A marriage of convenience| Last Updated: March 15, 2013 at 4:23 PM
This may sound like the unlikeliest of marriages. Yet, the highly refined, subtle French cuisine and strong, spicy Indian food did marry centuries ago and have remained so happily ever after in the kitchens of the erstwhile French territory, Pondicherry.
But over the years, recipes have been lost and many laborious preparatory processes discarded, but the ‘original Pondicherrians’ — some 200 families who can trace their roots back up to late 17th century — still cherish, preserve and guard their extraordinary culinary heritage. Lourdes Tirouvanziam-Louis, the Pondicherrian who wrote the first and only cook book on this unique cuisine The Pondicherry Kitchen, is one of them. She took us through her journey of unearthing zealously guarded old recipes, some of them scribbled illegibly on 97-year-old manuscripts.
Pondicherry became the chief French settlement in India after the French East India Company set up a trading centre here in 1674. The French, being famously serious about their food, employed local Tamilians in their kitchens, and set about teaching them the French way of cooking.
French cuisine emphasises the use of fresh ingredients and this left the French in Pondicherry with no choice but to source locally and improvise. The locals were taught to painstakingly prepare spices and condiments, mix them perfectly, and use it in precise measures so that it would enhance the flavour of the basic ingredient and not overpower it.

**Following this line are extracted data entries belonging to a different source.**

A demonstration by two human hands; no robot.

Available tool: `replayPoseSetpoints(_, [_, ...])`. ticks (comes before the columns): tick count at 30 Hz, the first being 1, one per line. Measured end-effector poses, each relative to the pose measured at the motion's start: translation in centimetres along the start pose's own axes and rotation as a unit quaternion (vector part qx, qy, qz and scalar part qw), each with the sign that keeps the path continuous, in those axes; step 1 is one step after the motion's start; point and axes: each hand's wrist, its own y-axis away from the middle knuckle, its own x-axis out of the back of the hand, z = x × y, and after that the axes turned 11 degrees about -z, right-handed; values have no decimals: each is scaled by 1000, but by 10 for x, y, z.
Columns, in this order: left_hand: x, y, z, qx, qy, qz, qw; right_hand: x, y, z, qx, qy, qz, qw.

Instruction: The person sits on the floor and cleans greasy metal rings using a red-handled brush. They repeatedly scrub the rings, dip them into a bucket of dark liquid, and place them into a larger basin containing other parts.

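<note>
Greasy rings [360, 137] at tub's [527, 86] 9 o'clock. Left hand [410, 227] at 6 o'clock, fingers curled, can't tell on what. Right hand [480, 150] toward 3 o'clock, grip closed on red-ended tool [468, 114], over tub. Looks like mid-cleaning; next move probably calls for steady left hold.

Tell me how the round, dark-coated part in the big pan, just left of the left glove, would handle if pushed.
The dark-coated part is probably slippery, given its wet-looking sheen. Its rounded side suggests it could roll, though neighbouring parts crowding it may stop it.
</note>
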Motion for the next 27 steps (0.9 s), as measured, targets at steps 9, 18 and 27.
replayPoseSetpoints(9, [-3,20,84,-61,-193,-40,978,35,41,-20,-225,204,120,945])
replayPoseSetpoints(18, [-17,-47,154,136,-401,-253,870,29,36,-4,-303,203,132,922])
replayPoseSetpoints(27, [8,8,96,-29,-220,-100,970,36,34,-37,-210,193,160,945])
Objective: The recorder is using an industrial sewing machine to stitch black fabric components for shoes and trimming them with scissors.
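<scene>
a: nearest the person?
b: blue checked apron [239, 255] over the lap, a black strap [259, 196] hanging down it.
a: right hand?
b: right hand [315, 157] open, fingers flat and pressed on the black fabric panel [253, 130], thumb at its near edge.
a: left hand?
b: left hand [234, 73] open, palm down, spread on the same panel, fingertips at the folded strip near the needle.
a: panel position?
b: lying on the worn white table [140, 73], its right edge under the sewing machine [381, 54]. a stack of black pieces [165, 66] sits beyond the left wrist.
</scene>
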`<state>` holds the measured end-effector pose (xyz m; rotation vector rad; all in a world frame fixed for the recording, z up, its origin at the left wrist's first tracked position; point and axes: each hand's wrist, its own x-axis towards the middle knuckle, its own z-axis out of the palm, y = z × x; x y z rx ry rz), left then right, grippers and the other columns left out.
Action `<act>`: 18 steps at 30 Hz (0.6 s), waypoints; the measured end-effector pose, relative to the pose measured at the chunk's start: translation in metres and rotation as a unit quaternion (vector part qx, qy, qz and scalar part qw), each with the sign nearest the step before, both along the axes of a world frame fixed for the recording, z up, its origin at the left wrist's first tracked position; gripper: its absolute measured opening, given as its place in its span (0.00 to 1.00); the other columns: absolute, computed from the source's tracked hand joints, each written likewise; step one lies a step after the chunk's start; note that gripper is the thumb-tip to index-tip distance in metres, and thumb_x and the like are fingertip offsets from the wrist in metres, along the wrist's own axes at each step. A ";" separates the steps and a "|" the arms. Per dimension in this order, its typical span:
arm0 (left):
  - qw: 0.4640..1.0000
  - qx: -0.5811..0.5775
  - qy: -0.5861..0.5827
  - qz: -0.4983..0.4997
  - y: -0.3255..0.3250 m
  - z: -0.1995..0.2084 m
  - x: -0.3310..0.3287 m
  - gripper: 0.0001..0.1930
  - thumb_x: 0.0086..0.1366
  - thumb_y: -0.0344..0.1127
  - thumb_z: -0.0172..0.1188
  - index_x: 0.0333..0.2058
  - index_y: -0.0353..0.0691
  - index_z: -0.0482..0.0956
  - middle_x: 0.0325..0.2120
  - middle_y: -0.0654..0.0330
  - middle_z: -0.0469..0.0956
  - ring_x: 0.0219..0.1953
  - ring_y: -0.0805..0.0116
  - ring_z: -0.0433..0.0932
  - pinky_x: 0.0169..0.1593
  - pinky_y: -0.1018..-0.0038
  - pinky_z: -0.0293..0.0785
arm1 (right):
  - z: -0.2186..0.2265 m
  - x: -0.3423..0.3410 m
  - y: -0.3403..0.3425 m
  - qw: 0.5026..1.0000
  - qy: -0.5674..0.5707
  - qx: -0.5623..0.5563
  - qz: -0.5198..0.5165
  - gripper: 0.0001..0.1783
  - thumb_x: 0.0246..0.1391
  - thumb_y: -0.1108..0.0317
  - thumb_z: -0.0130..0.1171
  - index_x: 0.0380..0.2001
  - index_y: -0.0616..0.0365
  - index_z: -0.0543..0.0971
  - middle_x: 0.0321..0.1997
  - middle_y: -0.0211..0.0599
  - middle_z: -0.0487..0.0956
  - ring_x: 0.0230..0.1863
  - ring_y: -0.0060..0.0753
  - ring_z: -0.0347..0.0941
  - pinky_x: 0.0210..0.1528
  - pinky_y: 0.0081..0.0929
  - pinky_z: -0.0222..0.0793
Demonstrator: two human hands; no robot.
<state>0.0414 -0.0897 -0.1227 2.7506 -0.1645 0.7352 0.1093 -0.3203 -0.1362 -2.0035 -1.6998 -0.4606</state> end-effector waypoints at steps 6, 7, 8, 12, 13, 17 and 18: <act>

“What is distinctive about the Indo-French cuisine is that though they use the same Indian spices like cardamom and chillies used in Tamil cooking, the portions are minimal. It is important to retain the taste of the basic ingredient, be it meat or vegetables. For instance, we do not use coconut paste, instead we use coconut milk. Tamarind is used sparingly, while lemon juice is used a lot”, says Lourdes. Pondicherry cuisine also has traces of its earlier conquerors, the Mughals and Portuguese. It has borrowed bits from Malaysian food as well. So they have dishes like pilav, biryani, kurma and Malaya patchaiy curry (Malaysian chicken curry).
Dig out secrets
After retiring from her teaching job at the French college in Pondicherry in 2006, Lourdes set out to work on The Pondicherry Kitchen by visiting old families and speaking to 90-year-olds. “There were many dishes which even I had never heard of. Many of them were written on manuscripts which were just crude scrolls; they had strange short forms. Some were written in the ’20s, some even older. I wasn’t allowed to photocopy them or borrow them. The toughest part was to convert ancient measures like ‘rath’, ‘ser’ and so on into matric measures,” she says. Her book, written in French, came out five years later in 2010, with 2,500 copies. “Our English-speaking friends asked me for an English translation, and that’s how I wrote The Pondicherry Kitchen”, she says.